火曜コラム「オススメ書籍」第4回:吉川洋著「人口と日本経済-長寿、イノベーション、経済成長」中公新書

 本書のメッセージは、主に次の2点である。

 ①人口が減るから経済成長は無理という議論は正しくない
 ②超高齢社会に向けたイノベーションで日本経済は大きな経済成長の可能性を秘めている

 人口は確かに経済成長に影響を与える。人口が増えればプラスの影響、人口が減ればマイナスの影響である。だから、現在進んでいる人口減少は、経済成長にとってマイナスの影響を与えている。人口減少の加速は、マイナスの影響も加速することになる。

 しかし、これまで日本が成し遂げてきた高度経済成長は、人口増加による部分よりもイノベーションによる方が大きい。新たな商品やサービスが生まれなければ需要は飽和していくが、変化は新たな需要を創出し、イノベーションを促進するのである。高度経済成長期は「3種の神器」と呼ばれたものが、徐々に家庭に普及していった。それは、三大都市圏に移動してきた若年層の需要を満たすためであり、こうした需要に応える企業が大量生産を可能にした。若年層の新たな生活向けの商品・サービスがイノベーションを伴って提供された、と言える。

 そして、これからさらに進む高齢社会もまた、これまでにはない新たな商品やサービスを必要とする。医療・介護だけでなく住宅、交通、流通、都市など、すべてが変わらざるをえない。それにイノベーションで応じていければ、経済成長に寄与すると期待される。

 確かに高度経済成長期は人口総数が増えたため、その分の人口ボーナスはあったであろう。現在は逆に人口総数が減ってくるため、その分の人口オーナスは生じるだろう。しかし、人口が一定であればイノベーションの原動力が生まれず、需要は飽和するしかない。高齢化を伴う人口減少の方が、新たな需要が生まれる分、イノベーションが進んで経済が成長するかもしれない。

 そこで、本書からは、人口減少という全体数ではなく高齢化という人口構造に着目すべき、ということが言えるかもしれない。今、地方創生では東京一極集中という人口移動をなくし、人口減少から安定への脱却を模索している。しかし、踏み込んで言えばそれは貴重なイノベーションの機会を手放すことになる可能性がある(決して経済成長が全てではないが、不要とは言えない。本書の立場も同様である)。経済成長を重視する人々は「東京一極集中が成長の重要な源泉である」と言うが、社会の変化によって生み出される需要に応える力が東京にはあるとすれば、東京一極集中と地方の衰退が車の両輪となって経済成長をもたらしている、とも考えられる。
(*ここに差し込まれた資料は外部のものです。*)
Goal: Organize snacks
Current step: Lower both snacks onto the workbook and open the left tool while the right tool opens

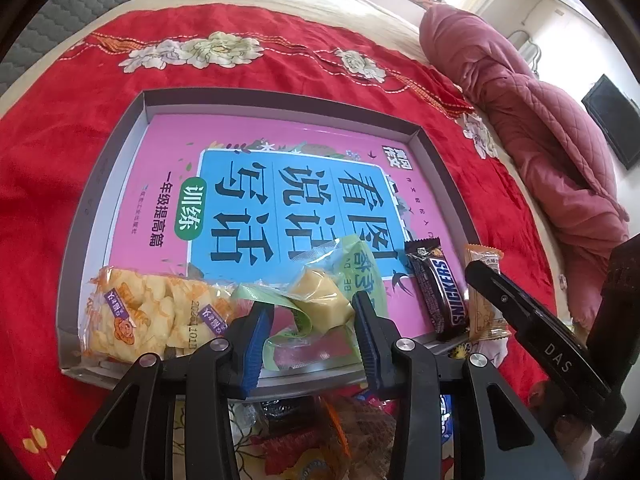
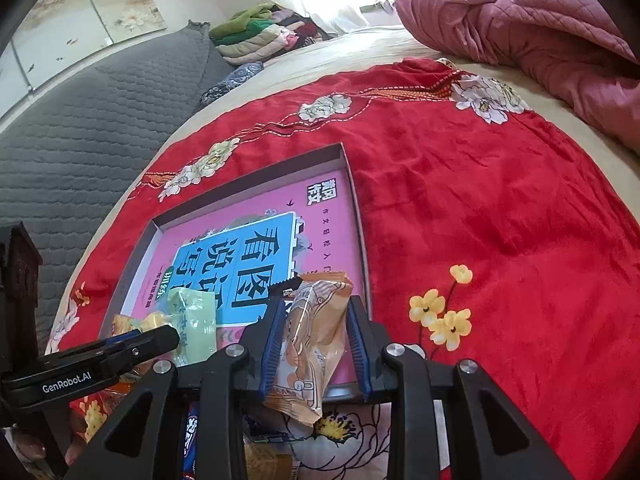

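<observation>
A: What does your left gripper (image 1: 314,316) hold?
B: It pinches the green-wrapped yellow cake (image 1: 320,296) over the near edge of the grey tray (image 1: 100,184), between the puffed-snack packet (image 1: 152,312) and the Snickers bar (image 1: 438,288).
A: And your right gripper (image 2: 314,344)?
B: It is clamped on the orange biscuit packet (image 2: 316,340), at the tray's near right corner on the bed's red blanket (image 2: 500,200).
</observation>
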### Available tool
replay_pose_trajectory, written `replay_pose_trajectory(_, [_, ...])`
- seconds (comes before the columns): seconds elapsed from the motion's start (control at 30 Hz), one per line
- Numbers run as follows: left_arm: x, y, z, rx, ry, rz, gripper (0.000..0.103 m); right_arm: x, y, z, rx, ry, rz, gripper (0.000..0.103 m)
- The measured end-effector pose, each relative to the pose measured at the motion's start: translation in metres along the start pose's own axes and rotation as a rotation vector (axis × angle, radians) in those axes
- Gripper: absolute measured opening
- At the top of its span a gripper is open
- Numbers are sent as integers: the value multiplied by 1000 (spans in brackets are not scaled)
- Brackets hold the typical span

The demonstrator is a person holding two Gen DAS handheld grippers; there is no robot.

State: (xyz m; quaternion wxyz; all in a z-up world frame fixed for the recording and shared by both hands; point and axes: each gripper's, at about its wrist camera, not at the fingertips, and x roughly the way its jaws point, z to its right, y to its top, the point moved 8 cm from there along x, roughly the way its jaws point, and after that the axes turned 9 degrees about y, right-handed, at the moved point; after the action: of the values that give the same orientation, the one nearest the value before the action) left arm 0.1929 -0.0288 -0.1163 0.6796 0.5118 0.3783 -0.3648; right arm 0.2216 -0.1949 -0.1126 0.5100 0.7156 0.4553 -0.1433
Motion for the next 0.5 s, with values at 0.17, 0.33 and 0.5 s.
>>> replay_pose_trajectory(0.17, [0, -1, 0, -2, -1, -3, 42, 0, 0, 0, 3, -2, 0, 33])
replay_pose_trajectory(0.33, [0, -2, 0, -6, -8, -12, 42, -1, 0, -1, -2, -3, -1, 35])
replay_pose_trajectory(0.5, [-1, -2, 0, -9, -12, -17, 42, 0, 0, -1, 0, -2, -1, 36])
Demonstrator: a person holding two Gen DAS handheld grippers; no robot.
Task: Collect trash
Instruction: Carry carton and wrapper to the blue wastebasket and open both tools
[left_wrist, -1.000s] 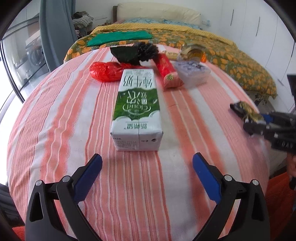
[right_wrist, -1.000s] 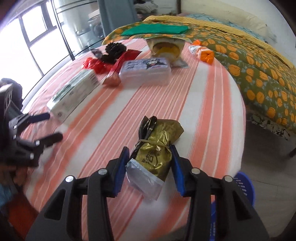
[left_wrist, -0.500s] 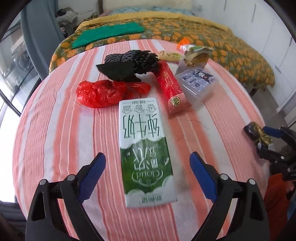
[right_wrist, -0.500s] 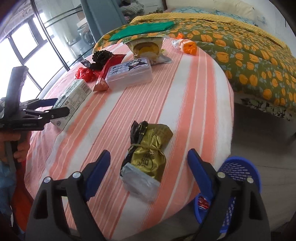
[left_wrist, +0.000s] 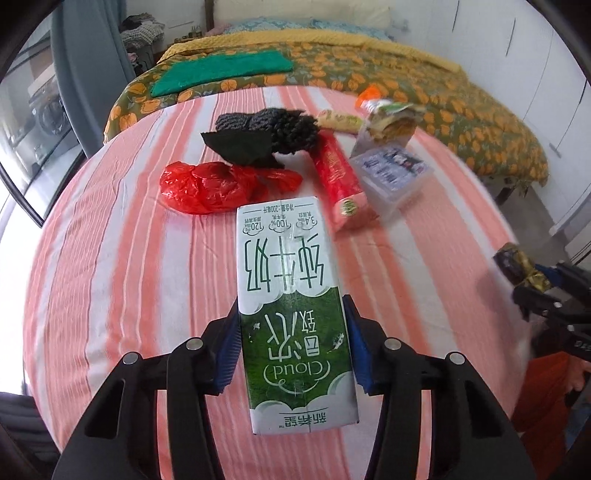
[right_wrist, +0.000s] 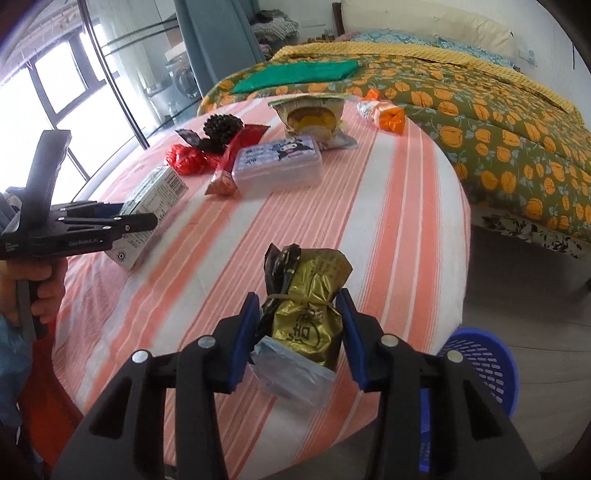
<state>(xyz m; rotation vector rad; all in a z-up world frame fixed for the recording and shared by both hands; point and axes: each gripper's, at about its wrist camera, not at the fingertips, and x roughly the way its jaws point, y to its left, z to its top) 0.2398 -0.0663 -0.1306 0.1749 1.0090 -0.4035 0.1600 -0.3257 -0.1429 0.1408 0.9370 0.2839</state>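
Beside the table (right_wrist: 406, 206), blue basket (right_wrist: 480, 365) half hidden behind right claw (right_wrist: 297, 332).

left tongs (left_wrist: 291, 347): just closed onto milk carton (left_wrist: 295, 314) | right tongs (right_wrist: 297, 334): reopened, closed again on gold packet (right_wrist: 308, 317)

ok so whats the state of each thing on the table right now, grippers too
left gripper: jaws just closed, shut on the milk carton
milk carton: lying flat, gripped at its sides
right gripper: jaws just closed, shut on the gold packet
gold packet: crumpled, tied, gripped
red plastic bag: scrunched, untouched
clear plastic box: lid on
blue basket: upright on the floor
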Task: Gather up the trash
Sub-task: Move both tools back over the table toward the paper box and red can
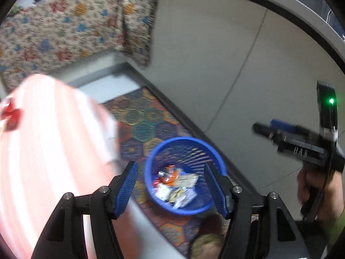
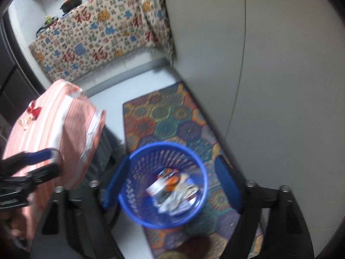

 また、本書のメッセージからは「人口減少を恐れてはいけない」ということが伝わってくるが、さらに進んで「人口減少の抑制(人口の安定)が良いこととは限らない」ということも言えるかもしれない。

 これらの点については、現段階では考えとしてまとまっているとは言えない。まだまだ吟味が必要だ。しかし、人口減少=悪(人口減少抑制=善)という固定観念が思考停止をもたらしている可能性もあるので、結論はともかく本書をきっかけにこうしたことを考えてみるのも良いかもしれない、と感じた次第である。